Também nos inspira a luta do feminismo camponês e popular, que luta pela soberania alimentar em um mundo cujas escolhas econômicas favorecem cada vez mais o agronegócio em detrimento da agricultura familiar, que ainda sofre com as mudanças climáticas. Em 2020, a Companhia Nacional de Abastecimento (Conab) apresentou um levantamento que demonstrou que a atividade das mulheres na agricultura familiar chegou a 80% em 2019. O enfraquecimento da agricultura familiar impacta a autonomia dessas mulheres, deixando-as mais vulneráveis.
Não há ecologia sem feminismo! Ao propor o Dia Municipal de Luta contra as Mudanças Climáticas e a Frente Parlamentar Ambientalista na Câmara Municipal de São Paulo, ambas iniciativas aprovadas, o que moveu a Bancada Feminista do PSOL foi também essa perspectiva feminista em relação à justiça socioambiental.

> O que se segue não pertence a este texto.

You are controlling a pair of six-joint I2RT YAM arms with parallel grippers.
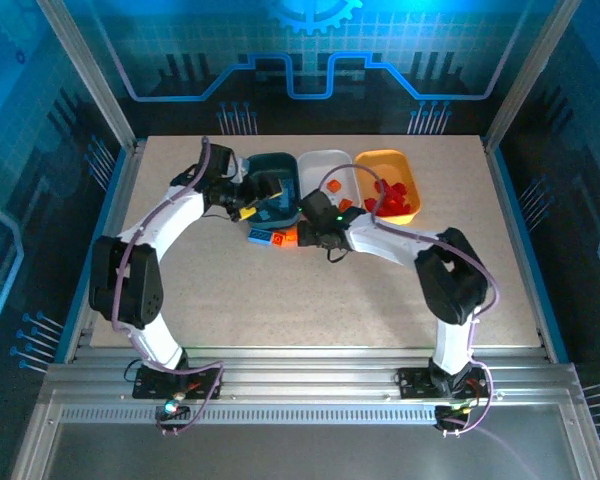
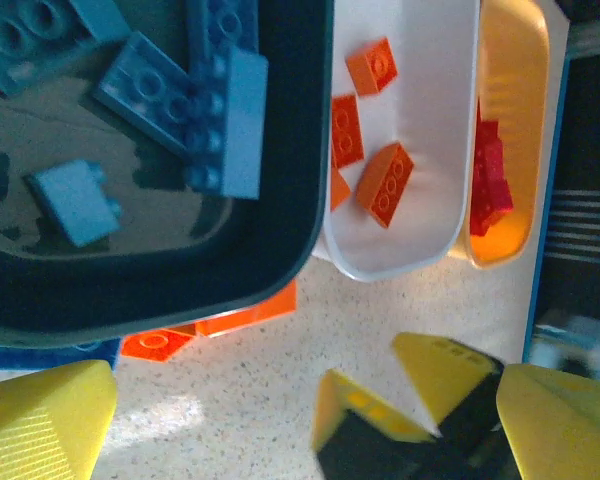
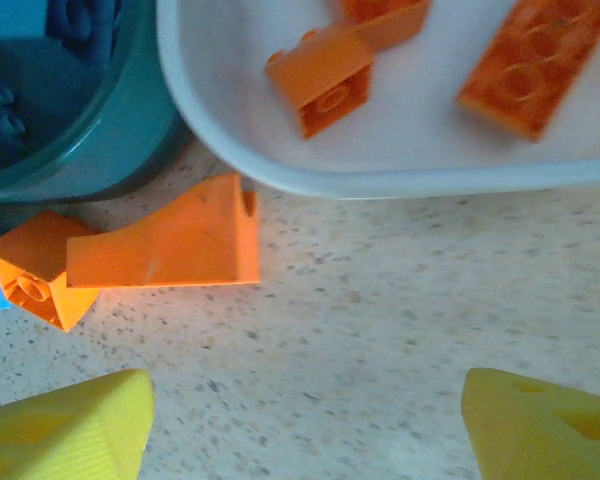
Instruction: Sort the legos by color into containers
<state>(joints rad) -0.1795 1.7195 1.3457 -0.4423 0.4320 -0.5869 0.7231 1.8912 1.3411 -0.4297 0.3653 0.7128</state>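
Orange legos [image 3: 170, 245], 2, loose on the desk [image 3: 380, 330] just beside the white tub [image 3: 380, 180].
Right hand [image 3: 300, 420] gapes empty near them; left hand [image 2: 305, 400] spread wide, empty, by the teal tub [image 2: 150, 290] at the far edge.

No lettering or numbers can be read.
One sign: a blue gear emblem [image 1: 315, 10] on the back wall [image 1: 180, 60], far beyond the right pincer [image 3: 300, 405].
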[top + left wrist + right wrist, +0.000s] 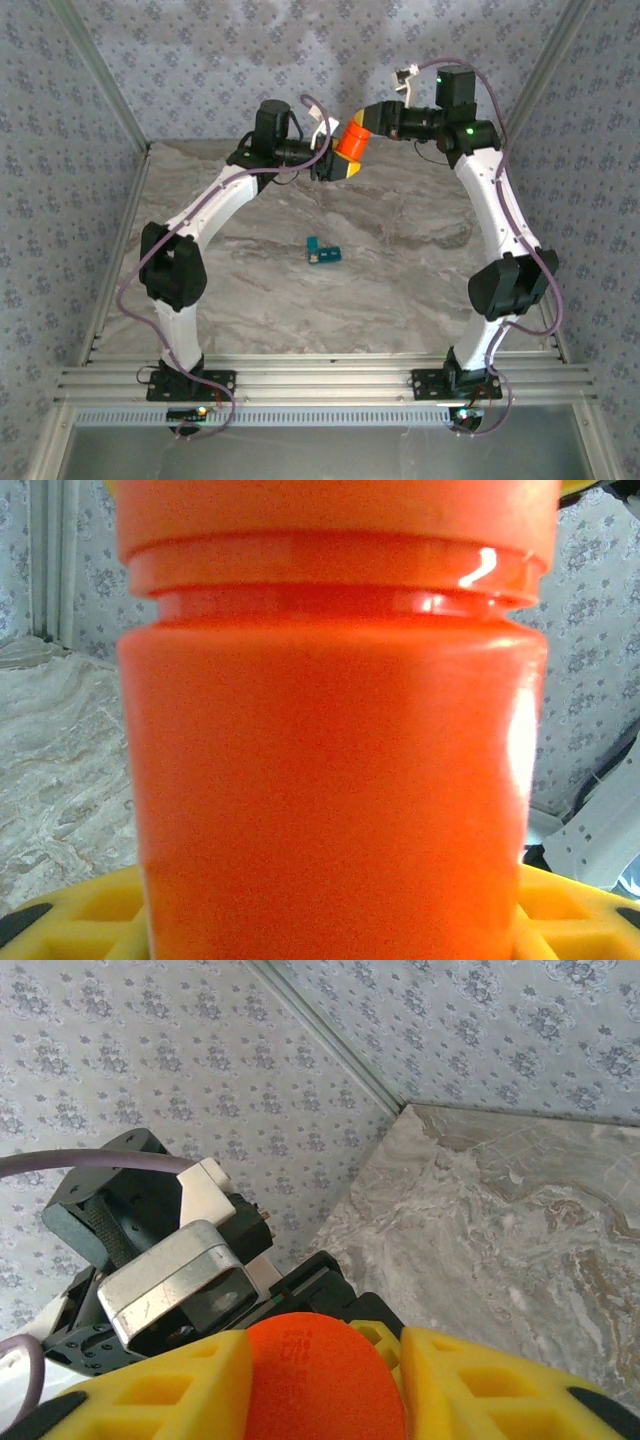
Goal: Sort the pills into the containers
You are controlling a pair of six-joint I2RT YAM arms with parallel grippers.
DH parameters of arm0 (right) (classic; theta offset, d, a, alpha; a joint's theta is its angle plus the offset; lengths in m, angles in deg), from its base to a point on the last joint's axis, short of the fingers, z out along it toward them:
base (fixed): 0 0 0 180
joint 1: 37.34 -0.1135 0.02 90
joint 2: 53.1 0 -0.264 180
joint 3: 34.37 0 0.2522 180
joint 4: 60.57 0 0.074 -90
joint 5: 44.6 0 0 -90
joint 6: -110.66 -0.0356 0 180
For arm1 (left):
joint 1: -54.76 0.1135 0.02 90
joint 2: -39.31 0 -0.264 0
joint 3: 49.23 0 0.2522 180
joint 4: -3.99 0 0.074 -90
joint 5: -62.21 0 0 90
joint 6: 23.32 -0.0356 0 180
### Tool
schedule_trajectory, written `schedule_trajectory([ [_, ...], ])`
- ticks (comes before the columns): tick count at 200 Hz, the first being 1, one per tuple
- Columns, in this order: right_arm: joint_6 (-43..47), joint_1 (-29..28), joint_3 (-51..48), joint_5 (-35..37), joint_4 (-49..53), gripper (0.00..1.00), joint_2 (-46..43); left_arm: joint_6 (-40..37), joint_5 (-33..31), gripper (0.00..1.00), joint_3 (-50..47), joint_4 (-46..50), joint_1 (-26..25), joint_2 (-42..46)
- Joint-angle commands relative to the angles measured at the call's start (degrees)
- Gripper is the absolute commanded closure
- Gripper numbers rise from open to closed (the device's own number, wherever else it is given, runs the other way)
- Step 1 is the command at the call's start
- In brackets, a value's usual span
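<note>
Left gripper [340,168] holds orange bottle [351,143]; right gripper [366,120] clasps its cap [325,1375].

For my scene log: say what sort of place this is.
Probably a robot test booth: a left arm and right arm bolted to a metal rail, a marble-look table, patterned backdrop walls around it.

Orange bottle [330,780] between yellow fingers [480,1385]. The small pill box [322,252] looks teal on the grey-marbled worktop [400,300]; walls [70,80] blue-grey floral.
</note>
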Motion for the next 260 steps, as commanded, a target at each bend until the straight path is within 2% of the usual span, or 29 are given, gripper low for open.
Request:
schedule_trajectory([
  [1, -2.6, 0.4, -0.9, -0.4, 1.0, 0.44, -1.7, -0.9, -1.4, 1.00, 3.7, -3.5, -0.1, 0.6],
  [48, -6.3, 4.2, -0.1, 0.0, -2.9, 0.19, -4.0, -2.2, -0.5, 1.00, 4.1, -1.2, -0.1, 0.2],
  [89, -2.3, 4.8, 2.8, -2.4, 0.3, 0.13, -3.5, -2.5, 1.5, 1.00, 5.5, 1.1, -0.1, -0.4],
  [136, 3.2, 4.2, 7.6, -2.7, 6.8, 0.11, -0.6, -3.3, 3.1, 1.00, 7.8, 3.9, -0.5, -1.4],
  [205, 4.8, 1.5, 9.2, -2.8, 8.3, 0.11, 1.0, -4.1, 3.3, 1.00, 7.9, 5.6, -0.9, -1.6],
  [232, 5.2, 0.8, 9.4, -3.0, 8.9, 0.13, 1.5, -4.2, 3.3, 1.00, 7.9, 5.7, -1.0, -1.8],
  [260, 5.7, 0.3, 9.4, -3.3, 9.8, 0.19, 1.8, -4.4, 3.2, 1.00, 7.9, 5.9, -1.0, -1.8],
])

Precisamos ter mais mulheres nos espaços de elaboração de políticas públicas, que possam fazer as conexões necessárias para encontrarmos soluções ecológicas, que considerem o todo e, em conjunto com os outros grupos explorados e oprimidos, possam garantir a libertação das mulheres e a sobrevivência de todo o planeta.
Bancada Feminista do PSOL – mandato coletivo na Câmara Municipal de São Paulo composto pelas covereadoras Silvia Ferraro, Paula Nunes, Carolina Iara, Dafne Sena e Natália Chaves.